▶ **The task**
Collect each line of the entries that holds the string "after".

▶ **Items listed in a dataset**
◆ ◆ ◆

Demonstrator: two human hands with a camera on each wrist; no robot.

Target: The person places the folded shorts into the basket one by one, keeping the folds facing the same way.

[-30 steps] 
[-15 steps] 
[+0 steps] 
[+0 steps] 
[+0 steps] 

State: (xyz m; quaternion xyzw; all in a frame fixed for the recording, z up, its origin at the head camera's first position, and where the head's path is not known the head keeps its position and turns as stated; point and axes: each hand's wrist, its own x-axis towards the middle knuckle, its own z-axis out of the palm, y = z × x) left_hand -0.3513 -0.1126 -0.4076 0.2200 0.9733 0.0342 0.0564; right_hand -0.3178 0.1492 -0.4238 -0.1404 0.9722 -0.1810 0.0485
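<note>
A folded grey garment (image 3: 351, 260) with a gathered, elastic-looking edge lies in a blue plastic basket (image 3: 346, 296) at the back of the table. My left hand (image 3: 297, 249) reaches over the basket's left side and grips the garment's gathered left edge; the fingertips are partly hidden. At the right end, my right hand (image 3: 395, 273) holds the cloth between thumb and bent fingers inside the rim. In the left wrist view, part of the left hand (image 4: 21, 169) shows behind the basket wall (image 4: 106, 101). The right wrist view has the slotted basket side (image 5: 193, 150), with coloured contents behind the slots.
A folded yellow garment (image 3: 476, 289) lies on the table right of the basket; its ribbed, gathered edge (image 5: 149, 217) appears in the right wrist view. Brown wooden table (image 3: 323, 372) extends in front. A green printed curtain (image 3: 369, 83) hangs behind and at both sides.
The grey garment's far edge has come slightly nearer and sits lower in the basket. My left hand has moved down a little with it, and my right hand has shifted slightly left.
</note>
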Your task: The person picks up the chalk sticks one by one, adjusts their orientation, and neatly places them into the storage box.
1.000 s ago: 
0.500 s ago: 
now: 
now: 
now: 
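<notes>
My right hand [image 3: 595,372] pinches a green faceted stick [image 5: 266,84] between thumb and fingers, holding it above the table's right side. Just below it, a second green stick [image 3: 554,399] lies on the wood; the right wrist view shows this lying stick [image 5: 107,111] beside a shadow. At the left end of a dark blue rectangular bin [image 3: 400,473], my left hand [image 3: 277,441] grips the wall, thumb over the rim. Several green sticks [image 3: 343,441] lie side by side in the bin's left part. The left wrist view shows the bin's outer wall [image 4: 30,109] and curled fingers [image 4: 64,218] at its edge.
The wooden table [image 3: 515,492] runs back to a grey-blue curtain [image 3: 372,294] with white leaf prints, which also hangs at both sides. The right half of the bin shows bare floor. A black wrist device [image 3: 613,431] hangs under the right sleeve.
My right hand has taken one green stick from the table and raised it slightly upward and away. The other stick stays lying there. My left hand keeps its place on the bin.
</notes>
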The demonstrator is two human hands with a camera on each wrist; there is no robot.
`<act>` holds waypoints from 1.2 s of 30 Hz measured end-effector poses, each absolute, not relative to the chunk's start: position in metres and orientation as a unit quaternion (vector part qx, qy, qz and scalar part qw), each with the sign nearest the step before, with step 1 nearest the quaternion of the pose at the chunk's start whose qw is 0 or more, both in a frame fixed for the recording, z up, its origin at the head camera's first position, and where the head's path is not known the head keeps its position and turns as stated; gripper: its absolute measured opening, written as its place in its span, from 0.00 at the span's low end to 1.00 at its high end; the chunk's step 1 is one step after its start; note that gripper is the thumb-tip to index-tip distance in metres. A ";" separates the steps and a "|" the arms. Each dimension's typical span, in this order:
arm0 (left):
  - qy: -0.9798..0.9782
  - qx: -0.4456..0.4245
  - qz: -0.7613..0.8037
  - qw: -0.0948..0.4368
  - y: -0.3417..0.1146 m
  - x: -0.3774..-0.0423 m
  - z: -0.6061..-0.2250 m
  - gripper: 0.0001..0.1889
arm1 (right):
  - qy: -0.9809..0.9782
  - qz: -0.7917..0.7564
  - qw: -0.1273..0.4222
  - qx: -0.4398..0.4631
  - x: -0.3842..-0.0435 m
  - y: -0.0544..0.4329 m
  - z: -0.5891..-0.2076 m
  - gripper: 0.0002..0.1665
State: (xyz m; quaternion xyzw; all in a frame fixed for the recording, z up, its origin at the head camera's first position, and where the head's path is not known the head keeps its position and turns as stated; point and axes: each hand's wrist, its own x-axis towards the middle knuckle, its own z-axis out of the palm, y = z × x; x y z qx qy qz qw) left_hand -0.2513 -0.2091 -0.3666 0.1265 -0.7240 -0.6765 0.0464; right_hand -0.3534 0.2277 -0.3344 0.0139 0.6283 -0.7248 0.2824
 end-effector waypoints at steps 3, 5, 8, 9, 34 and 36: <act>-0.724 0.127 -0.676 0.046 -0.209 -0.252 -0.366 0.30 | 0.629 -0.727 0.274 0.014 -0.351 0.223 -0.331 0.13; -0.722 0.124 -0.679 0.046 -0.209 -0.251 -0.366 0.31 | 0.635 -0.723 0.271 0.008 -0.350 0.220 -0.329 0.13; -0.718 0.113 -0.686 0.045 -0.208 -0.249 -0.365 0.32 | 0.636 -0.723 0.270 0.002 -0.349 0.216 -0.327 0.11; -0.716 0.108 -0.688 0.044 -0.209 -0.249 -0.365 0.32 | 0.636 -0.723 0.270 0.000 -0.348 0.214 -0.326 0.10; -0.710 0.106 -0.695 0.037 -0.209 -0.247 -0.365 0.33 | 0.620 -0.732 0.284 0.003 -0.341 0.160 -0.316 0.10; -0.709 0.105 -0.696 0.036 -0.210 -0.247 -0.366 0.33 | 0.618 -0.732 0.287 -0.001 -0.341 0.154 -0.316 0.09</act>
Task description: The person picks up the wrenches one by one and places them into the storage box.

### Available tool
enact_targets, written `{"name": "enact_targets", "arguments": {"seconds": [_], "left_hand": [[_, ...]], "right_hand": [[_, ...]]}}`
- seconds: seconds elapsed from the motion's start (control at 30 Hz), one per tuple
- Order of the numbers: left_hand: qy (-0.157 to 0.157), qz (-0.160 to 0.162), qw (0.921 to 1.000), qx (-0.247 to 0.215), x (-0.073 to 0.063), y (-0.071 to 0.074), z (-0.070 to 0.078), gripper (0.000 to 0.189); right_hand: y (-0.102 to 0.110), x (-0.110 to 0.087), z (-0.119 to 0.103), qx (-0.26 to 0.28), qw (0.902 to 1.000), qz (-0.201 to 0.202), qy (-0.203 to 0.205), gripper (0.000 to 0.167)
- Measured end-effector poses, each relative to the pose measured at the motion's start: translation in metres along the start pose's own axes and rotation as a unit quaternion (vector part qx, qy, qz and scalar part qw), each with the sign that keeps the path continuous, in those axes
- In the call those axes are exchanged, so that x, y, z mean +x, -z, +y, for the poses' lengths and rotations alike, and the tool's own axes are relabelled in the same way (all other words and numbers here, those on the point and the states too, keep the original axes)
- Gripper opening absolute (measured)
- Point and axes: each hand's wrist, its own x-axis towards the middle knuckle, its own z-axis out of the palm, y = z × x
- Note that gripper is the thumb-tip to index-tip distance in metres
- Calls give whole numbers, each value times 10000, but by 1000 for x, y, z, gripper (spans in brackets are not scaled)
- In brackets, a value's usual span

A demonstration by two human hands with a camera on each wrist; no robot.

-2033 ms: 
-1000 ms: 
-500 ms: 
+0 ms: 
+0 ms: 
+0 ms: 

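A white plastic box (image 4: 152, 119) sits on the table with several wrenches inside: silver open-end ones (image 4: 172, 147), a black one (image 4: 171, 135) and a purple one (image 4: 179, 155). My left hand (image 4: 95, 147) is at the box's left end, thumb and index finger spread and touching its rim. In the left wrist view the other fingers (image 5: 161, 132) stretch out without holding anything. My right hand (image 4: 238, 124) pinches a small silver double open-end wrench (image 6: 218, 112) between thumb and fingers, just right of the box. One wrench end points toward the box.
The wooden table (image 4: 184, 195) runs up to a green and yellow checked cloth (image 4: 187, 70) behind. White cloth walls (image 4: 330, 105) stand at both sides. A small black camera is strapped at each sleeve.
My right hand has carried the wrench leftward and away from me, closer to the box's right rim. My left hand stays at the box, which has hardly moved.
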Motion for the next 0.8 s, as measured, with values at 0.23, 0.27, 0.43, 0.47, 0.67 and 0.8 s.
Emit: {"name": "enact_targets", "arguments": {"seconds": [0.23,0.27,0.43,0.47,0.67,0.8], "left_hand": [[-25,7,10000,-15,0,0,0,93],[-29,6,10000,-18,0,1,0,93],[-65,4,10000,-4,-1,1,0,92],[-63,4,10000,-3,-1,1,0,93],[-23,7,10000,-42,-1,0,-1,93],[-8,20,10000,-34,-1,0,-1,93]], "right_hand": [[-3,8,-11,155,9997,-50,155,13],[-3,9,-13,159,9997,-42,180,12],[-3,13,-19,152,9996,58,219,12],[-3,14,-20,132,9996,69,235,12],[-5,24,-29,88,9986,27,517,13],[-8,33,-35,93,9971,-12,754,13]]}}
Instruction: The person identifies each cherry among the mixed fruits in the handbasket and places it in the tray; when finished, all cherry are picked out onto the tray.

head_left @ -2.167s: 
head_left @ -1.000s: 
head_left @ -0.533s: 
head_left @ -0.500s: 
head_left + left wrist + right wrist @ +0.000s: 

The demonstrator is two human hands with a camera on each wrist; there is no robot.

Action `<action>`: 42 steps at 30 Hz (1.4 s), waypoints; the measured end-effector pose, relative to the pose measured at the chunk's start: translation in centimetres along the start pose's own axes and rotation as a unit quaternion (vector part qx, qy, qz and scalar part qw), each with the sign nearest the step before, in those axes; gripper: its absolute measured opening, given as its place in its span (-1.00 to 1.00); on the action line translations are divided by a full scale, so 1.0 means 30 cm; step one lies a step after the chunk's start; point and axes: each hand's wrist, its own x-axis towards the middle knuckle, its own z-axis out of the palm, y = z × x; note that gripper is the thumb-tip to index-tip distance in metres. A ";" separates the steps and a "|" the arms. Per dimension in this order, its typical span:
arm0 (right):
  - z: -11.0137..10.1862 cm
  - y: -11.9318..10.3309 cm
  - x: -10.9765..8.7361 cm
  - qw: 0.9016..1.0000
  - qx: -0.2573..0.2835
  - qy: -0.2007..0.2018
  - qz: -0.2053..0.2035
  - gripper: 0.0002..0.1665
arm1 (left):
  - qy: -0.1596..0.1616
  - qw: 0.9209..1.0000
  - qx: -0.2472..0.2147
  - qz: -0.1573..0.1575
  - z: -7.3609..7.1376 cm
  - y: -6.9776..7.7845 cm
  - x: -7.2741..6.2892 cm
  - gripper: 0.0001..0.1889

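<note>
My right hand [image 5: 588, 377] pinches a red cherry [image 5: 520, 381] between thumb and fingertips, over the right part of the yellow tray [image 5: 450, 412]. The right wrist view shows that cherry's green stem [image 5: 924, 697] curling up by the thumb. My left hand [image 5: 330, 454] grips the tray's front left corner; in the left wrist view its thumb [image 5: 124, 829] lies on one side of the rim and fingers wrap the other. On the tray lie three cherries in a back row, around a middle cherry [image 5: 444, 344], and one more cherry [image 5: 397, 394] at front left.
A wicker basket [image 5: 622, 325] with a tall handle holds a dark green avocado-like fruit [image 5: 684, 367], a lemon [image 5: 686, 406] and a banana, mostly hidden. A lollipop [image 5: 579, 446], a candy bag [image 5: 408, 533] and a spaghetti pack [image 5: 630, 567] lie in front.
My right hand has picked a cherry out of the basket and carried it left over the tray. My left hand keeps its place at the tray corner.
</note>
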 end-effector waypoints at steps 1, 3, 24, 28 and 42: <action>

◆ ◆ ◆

▶ **Response to the task**
`<act>` holds waypoints from 1.2 s of 30 Hz measured end-effector poses, each absolute, not relative to the chunk's start: position in metres and orientation as a unit quaternion (vector part qx, qy, qz and scalar part qw), each with the sign nearest the step before, with step 1 nearest the quaternion of the pose at the chunk's start whose qw is 0 or more, both in a frame fixed for the recording, z up, its origin at the head camera's first position, and where the head's path is not known the head keeps its position and turns as stated; gripper: its absolute measured opening, written as its place in its span, from 0.00 at the span's low end to 1.00 at its high end; the chunk's step 1 is one step after its start; note that gripper is the thumb-tip to index-tip distance in metres. A ";" separates the steps and a "|" the arms. Each dimension's typical span, in this order:
Action `<action>`: 42 steps at 30 Hz (1.4 s), waypoints; the measured end-effector pose, relative to the pose measured at the chunk's start: translation in centimetres along the start pose's own axes and rotation as a unit quaternion (vector part qx, qy, qz and scalar part qw), each with the sign nearest the step before, in those axes; gripper: its absolute measured opening, given as its place in its span (-1.00 to 1.00); on the action line translations are divided by a full scale, so 1.0 means 30 cm; step one lies a step after the chunk's start; point and axes: each hand's wrist, its own x-axis towards the middle knuckle, its own z-axis out of the palm, y = z × x; note that gripper is the thumb-tip to index-tip distance in metres. A ";" separates the steps and a "|" the arms. Per dimension in this order, its typical span:

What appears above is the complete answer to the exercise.